Oh. “Noted.”
Diana smiled.
Considering House Madero’s reputation, Phillip Dunwoody was lucky to have kept all of his limbs.
“Are you still considering?” Arabella asked.
“Yes.”
“What should I do next?”
“Talk to Lina. She will assign you a new case.”
“Okay!”
The call ended.
“What are you considering?” Diana asked him.
“She wants to go to Rice.”
Of all Texas’ colleges, Rice was the best when it came to magic education. It was private, had an excellent curriculum taught by nationally recognized scholars, and kept its enrollment very small. It was also local, which was a huge plus for Arabella.
“Why can’t she?” Diana asked.
“She doesn’t have the grades or the pedigree for it. Even with the Path to College, her chances are slim. She is not a bad kid, and the Baylors are a loving family. Unfortunately, they have their hands full. Once they figured out that she had control over her magic, they left her to her own devices. She is independent, level-headed, and sharply intelligent, but she gets bored easily. Her grades suffer as a result.”
“Independence isn’t a bad quality,” Diana said.
“Agreed.
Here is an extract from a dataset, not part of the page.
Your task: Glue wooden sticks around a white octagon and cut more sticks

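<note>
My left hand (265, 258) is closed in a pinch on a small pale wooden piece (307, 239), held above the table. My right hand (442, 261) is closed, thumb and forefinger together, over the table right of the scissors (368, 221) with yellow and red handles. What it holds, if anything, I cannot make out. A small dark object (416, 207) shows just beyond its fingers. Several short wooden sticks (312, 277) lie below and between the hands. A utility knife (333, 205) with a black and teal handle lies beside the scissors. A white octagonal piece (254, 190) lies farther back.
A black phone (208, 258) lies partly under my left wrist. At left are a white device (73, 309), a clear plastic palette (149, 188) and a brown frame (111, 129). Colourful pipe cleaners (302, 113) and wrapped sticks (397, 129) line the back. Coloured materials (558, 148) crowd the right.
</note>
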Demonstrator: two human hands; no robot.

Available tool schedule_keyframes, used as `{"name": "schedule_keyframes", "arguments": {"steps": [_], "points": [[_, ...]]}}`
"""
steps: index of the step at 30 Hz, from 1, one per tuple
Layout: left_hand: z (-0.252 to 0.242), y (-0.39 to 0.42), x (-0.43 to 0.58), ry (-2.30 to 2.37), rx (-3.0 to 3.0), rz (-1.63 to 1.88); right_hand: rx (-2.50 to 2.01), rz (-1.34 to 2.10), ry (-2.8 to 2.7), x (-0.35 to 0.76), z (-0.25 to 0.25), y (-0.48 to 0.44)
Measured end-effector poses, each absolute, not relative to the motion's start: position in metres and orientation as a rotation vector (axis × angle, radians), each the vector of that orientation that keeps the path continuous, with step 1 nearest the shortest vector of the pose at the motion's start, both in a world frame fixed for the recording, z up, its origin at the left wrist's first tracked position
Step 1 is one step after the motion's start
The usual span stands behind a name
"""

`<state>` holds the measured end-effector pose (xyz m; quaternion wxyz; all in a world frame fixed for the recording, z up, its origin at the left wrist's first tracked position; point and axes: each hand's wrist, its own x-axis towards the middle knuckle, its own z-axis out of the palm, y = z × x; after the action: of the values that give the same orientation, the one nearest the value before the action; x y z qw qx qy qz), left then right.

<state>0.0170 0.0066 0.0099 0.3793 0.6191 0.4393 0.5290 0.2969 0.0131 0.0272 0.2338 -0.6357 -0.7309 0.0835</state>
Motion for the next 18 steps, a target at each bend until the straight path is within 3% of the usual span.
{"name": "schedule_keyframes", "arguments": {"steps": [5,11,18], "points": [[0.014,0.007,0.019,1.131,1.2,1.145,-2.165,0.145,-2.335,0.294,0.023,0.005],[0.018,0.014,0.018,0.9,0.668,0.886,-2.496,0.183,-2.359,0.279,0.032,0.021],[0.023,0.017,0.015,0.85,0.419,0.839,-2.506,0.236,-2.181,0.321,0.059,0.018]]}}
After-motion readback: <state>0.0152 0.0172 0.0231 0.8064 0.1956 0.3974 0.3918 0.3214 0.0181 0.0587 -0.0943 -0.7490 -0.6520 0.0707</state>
The problem isn’t her independence. The problem is their lack of supervision. I know what my sister made on her last history exam. I’m not sure the Baylors even know what subjects Arabella is taking. She is thirty hours into her internship with MII, and I doubt anyone has asked her what she is doing with her afternoons.”
Diana gazed into the distance, a contemplative look on her pretty face. “Sometimes being ignored is the better option.”
His interactions with Cornelius had convinced him that childhood in House Harrison wasn’t pleasant. Perhaps that was why Diana still didn’t have a partner. After all, the point of Primemarriages was all about children with the right genetic makeup. She would have to choose another animal mage, and the burden to find a connection would be doubled…
And he was in the weeds again. What was it about today? He needed to get back to the subject at hand.
“Rice is very selective,” Augustine said. “Low admission rate. Not only does that child want to go to Rice, but she wants to double major in Business Administration and AMT, Applied Magic Theory. She needs a letter of recommendation, and she identified me as the best sponsor. It’s the reason she started this internship in the first place.”
“Are you the best sponsor?” she asked.
“The dean of the AMT faculty is a family friend.”
“Do you think she can do it?”
“Absolutely.”
He passed another slow-moving vehicle. What was the point of getting on a state highway if you were going to sit at fifty-five?
“Then why not give her the recommendation?”
He grimaced. “Because she doesn’t have the foundation for it. The Baylors have been a House for five minutes, and the AMT faculty is a shark-infested whirlpool filled with multi-generation Primes. They will rip her apart. If I give her the recommendation, I will be assuming responsibility for her, which means I will need to actually mentor her. I don’t have the time, and I’m not sure I want to make the effort.”
He took the exit and merged onto Sam Houston Parkway heading east. It was time. Augustine inwardly let off the imaginary brakes that held his magic back. It flowed over him and Diana, filling the car, coalescing over them and the dog, and he shaped it in a single breath with practiced ease.
The pressure lessened, and he exhaled softly.
His body generated magic at an accelerated rate. If he wasn’t careful, it would erupt out of him like a geyser. Maintaining hisusual persona bled some of it out, but assuming a new identity was so much better.